### EXERCISE REQUIREMENTS
For the listing below, print exactly the lines from the line with "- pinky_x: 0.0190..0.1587" to the line with "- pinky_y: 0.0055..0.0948", both included, and nothing beyond them.
Top of COLLECTED DATA
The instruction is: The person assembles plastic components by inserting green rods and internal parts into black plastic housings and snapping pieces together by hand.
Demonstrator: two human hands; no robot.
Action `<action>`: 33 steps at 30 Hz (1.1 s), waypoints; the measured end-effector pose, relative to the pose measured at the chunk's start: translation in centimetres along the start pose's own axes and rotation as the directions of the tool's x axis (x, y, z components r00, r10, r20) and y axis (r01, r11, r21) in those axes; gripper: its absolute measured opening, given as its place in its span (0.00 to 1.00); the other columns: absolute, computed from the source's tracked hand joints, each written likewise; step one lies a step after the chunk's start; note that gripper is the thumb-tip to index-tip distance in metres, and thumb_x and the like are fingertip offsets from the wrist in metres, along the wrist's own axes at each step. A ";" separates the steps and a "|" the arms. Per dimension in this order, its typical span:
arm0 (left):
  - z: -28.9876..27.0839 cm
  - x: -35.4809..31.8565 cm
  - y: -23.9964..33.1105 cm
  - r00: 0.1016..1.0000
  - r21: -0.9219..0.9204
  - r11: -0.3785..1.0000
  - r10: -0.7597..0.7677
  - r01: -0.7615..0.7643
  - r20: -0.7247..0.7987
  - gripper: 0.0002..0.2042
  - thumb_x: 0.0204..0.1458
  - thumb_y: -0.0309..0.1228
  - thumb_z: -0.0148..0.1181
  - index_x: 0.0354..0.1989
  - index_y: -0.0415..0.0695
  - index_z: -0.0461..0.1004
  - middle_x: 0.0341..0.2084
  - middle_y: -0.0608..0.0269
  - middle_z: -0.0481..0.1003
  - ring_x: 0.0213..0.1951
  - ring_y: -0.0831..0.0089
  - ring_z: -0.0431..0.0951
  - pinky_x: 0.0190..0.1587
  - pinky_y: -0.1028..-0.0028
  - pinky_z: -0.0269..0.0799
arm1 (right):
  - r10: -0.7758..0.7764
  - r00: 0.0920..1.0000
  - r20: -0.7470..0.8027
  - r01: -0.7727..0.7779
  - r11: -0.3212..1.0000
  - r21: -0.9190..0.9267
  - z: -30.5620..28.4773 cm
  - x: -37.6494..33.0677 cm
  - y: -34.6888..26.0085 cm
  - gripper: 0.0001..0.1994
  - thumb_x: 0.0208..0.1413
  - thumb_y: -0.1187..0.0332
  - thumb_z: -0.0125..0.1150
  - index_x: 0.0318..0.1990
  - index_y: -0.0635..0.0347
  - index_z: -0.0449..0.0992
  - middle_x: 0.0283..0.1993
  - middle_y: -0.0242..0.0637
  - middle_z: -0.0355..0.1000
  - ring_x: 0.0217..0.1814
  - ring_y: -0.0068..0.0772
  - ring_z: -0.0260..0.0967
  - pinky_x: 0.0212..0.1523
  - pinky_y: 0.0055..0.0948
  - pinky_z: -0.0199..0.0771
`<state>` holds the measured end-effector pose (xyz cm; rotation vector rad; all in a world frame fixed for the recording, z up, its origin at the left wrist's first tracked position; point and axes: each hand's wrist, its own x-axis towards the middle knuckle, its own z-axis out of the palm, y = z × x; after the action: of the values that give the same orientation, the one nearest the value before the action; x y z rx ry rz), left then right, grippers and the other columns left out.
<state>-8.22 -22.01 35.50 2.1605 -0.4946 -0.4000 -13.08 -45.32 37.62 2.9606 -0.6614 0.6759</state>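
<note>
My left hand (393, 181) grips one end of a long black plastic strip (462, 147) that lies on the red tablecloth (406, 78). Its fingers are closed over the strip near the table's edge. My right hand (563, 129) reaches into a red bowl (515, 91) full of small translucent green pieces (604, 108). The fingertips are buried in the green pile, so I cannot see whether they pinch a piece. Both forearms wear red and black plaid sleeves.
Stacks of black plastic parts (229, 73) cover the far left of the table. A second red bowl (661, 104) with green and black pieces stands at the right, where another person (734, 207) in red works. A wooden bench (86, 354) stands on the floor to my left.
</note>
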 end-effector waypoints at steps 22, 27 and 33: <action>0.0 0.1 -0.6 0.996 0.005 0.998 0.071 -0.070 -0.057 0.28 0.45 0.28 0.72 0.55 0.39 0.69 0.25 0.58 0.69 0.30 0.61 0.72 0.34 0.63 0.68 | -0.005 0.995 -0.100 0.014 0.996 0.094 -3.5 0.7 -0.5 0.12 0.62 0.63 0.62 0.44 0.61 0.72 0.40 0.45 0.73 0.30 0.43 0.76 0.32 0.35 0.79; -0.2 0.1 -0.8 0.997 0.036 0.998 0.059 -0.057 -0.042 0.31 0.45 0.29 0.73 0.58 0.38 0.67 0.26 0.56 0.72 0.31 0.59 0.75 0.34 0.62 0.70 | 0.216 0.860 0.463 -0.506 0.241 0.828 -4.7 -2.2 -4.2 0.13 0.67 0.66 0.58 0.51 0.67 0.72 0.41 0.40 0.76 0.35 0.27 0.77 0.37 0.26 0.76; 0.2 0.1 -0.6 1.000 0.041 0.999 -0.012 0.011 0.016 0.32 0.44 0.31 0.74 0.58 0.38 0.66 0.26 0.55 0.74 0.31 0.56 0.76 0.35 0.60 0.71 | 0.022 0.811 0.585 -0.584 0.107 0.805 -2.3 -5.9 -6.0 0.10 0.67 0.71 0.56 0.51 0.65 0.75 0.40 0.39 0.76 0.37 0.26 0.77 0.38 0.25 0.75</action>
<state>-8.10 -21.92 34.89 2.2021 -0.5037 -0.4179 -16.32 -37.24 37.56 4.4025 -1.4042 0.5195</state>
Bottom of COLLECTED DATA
### WRITTEN SOLUTION
  - pinky_x: 0.0190..0.1587
  - pinky_y: -0.1028..-0.0028
  - pinky_z: -0.0269..0.0799
arm1 (right):
  - r10: -0.7758..0.7764
  - r00: 0.0920..1.0000
  - r20: -0.7470..0.8027
  - r01: -0.7727..0.7779
  - r11: -0.3212..1.0000
  - r21: -0.9190..0.9267
  - z: -30.5620..28.4773 cm
  - x: -37.6494..33.0677 cm
  - y: -34.6888..26.0085 cm
  - gripper: 0.0001..0.1994
  - thumb_x: 0.0208..0.1413
  - thumb_y: -0.1187..0.0332
  - thumb_z: -0.0125..0.1150
  - index_x: 0.0318..0.1990
  - index_y: -0.0635..0.0347
  - index_z: -0.0449..0.0992
  - middle_x: 0.0283..0.1993
  - middle_y: -0.0242..0.0637
  - middle_z: -0.0355..0.1000
  - ring_x: 0.0217..0.1814
  - ring_y: -0.0068..0.0772
  - ring_z: -0.0260..0.0967
  - pinky_x: 0.0212..0.1523
  - pinky_y: 0.0055..0.0948

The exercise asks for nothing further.